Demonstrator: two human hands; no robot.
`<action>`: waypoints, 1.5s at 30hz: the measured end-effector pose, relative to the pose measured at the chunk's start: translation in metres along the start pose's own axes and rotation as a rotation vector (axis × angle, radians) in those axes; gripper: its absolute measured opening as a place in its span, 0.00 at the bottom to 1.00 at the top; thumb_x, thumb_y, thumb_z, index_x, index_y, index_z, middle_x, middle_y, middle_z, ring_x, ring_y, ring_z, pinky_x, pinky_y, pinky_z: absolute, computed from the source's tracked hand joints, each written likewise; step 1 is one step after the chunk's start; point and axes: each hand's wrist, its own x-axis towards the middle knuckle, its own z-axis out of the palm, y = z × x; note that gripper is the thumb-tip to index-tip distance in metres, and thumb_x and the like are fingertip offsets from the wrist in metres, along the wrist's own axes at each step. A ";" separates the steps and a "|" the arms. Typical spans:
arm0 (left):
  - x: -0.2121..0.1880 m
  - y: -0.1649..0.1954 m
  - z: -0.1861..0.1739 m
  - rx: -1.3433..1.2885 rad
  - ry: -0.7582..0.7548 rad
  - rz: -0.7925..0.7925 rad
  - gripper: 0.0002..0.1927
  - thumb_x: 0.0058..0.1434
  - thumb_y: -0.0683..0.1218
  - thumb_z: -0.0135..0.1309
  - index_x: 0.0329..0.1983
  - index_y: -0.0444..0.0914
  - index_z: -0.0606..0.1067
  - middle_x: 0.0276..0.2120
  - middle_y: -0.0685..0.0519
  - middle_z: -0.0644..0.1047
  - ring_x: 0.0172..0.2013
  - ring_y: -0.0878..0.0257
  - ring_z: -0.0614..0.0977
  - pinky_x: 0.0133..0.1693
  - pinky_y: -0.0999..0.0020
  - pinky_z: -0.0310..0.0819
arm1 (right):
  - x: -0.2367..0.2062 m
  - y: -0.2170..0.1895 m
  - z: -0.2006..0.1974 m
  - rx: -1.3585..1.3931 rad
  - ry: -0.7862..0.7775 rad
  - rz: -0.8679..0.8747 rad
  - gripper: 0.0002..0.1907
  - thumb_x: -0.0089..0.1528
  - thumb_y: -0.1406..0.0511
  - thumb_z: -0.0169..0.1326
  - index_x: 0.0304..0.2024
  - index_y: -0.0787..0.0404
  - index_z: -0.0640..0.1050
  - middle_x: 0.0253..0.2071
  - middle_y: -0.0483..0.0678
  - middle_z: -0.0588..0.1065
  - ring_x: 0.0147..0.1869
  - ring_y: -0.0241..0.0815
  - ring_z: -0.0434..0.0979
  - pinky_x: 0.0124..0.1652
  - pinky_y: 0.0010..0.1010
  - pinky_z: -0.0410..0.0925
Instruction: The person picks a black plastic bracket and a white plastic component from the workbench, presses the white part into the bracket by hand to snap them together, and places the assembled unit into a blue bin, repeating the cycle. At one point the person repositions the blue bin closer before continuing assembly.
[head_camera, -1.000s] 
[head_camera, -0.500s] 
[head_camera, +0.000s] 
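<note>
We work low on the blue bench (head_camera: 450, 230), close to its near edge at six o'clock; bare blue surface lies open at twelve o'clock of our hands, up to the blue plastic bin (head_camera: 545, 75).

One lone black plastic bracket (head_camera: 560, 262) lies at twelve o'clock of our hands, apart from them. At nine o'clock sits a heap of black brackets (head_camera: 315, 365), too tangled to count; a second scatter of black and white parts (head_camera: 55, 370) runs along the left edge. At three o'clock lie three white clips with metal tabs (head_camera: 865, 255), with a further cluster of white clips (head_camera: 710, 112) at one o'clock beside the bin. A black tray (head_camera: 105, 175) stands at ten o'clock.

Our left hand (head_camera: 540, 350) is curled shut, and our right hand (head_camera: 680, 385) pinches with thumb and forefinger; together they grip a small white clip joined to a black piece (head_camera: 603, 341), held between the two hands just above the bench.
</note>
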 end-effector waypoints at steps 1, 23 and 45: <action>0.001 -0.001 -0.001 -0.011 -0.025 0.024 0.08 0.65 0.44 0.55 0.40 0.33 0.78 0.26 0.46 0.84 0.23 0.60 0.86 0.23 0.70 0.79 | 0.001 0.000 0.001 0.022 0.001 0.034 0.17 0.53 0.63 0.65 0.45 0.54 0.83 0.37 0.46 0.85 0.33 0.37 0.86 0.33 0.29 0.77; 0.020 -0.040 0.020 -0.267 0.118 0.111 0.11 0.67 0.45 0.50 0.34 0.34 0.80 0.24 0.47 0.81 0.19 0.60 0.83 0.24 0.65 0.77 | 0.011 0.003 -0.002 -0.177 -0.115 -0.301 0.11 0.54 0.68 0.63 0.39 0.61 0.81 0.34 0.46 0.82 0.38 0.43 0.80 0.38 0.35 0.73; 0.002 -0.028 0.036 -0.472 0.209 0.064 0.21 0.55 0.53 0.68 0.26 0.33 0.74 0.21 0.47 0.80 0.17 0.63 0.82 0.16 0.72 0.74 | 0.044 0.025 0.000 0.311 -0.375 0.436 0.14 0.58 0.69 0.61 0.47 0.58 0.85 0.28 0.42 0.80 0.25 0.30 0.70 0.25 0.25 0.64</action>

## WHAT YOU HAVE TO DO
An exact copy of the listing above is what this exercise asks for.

## ANSWER BELOW
Demonstrator: two human hands; no robot.
`<action>`: waypoints, 1.5s at 30hz: the measured end-effector pose, relative to the pose measured at the chunk's start: translation in metres along the start pose's own axes and rotation as a rotation vector (axis × angle, radians) in those axes; gripper: its absolute measured opening as a place in its span, 0.00 at the bottom to 1.00 at the top; thumb_x, thumb_y, thumb_z, index_x, index_y, index_z, middle_x, middle_y, middle_z, ring_x, ring_y, ring_z, pinky_x, pinky_y, pinky_z: absolute, computed from the source's tracked hand joints, each written likewise; step 1 is one step after the chunk's start; point and axes: each hand's wrist, its own x-axis towards the middle knuckle, its own z-axis out of the palm, y = z × x; note that gripper is the thumb-tip to index-tip distance in metres, and thumb_x and the like are fingertip offsets from the wrist in metres, along the wrist's own axes at each step. A ";" separates the steps and a "|" the arms. Typical spans:
arm0 (left):
  - x: -0.2121..0.1880 m
  - y: -0.1649..0.1954 m
  - z: -0.1861..0.1739 m
  - rx: -1.3433..1.2885 rad
  - ry: -0.7582..0.7548 rad
  - rz: -0.7925..0.7925 rad
  - gripper: 0.0002..0.1927
  - thumb_x: 0.0058..0.1434
  - thumb_y: -0.0683..0.1218
  - thumb_z: -0.0135..0.1309
  - index_x: 0.0329..0.1983
  - index_y: -0.0444..0.0914
  - index_z: -0.0606..0.1067
  - middle_x: 0.0276..0.2120
  - middle_y: -0.0685..0.0519
  - middle_z: -0.0644..0.1047
  - ring_x: 0.0172..0.2013
  - ring_y: -0.0878..0.0257
  - ring_z: -0.0614..0.0977
  - pinky_x: 0.0133..0.1693
  - pinky_y: -0.0999..0.0020
  - pinky_z: -0.0310..0.0819
arm1 (right):
  - x: -0.2367..0.2062 m
  - y: -0.2170..0.1895 m
  - z: -0.2006..0.1974 m
  - rx: -1.3585..1.3931 rad
  - ry: -0.7862..0.7775 rad
  - rz: -0.8679..0.8747 rad
  - gripper: 0.0002..0.1907
  - thumb_x: -0.0089..0.1528
  - thumb_y: -0.1406..0.0511
  - thumb_z: -0.0169..0.1326
  - index_x: 0.0304..0.2024
  - index_y: -0.0787..0.0404
  - index_z: -0.0640..0.1050
  - middle_x: 0.0253..0.2071
  - middle_y: -0.0483..0.0678
  - middle_z: -0.0588..0.1065
  - ring_x: 0.0147..0.1869
  - ring_y: -0.0241..0.0815
  - ring_z: -0.0434..0.0979
  - pinky_x: 0.0124..0.1652
  - pinky_y: 0.0010..0.1010
  - pinky_z: -0.0410..0.0925
Instruction: The person picks a black plastic bracket and a white plastic component from the workbench, presses the white part into the bracket by hand to snap them together, and places the assembled unit into a blue bin, repeating the cycle. At one point the person repositions the blue bin closer before continuing assembly.
[head_camera, -1.000s] 
[head_camera, -0.500s] 
[head_camera, +0.000s] 
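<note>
We work low on the blue bench (head_camera: 450, 230), close to its near edge at six o'clock; bare blue surface lies open at twelve o'clock of our hands, up to the blue plastic bin (head_camera: 545, 75).

One lone black plastic bracket (head_camera: 560, 262) lies at twelve o'clock of our hands, apart from them. At nine o'clock sits a heap of black brackets (head_camera: 315, 365), too tangled to count; a second scatter of black and white parts (head_camera: 55, 370) runs along the left edge. At three o'clock lie three white clips with metal tabs (head_camera: 865, 255), with a further cluster of white clips (head_camera: 710, 112) at one o'clock beside the bin. A black tray (head_camera: 105, 175) stands at ten o'clock.

Our left hand (head_camera: 540, 350) is curled shut, and our right hand (head_camera: 680, 385) pinches with thumb and forefinger; together they grip a small white clip joined to a black piece (head_camera: 603, 341), held between the two hands just above the bench.
</note>
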 end-effector waypoints at steps 1, 23 and 45: <action>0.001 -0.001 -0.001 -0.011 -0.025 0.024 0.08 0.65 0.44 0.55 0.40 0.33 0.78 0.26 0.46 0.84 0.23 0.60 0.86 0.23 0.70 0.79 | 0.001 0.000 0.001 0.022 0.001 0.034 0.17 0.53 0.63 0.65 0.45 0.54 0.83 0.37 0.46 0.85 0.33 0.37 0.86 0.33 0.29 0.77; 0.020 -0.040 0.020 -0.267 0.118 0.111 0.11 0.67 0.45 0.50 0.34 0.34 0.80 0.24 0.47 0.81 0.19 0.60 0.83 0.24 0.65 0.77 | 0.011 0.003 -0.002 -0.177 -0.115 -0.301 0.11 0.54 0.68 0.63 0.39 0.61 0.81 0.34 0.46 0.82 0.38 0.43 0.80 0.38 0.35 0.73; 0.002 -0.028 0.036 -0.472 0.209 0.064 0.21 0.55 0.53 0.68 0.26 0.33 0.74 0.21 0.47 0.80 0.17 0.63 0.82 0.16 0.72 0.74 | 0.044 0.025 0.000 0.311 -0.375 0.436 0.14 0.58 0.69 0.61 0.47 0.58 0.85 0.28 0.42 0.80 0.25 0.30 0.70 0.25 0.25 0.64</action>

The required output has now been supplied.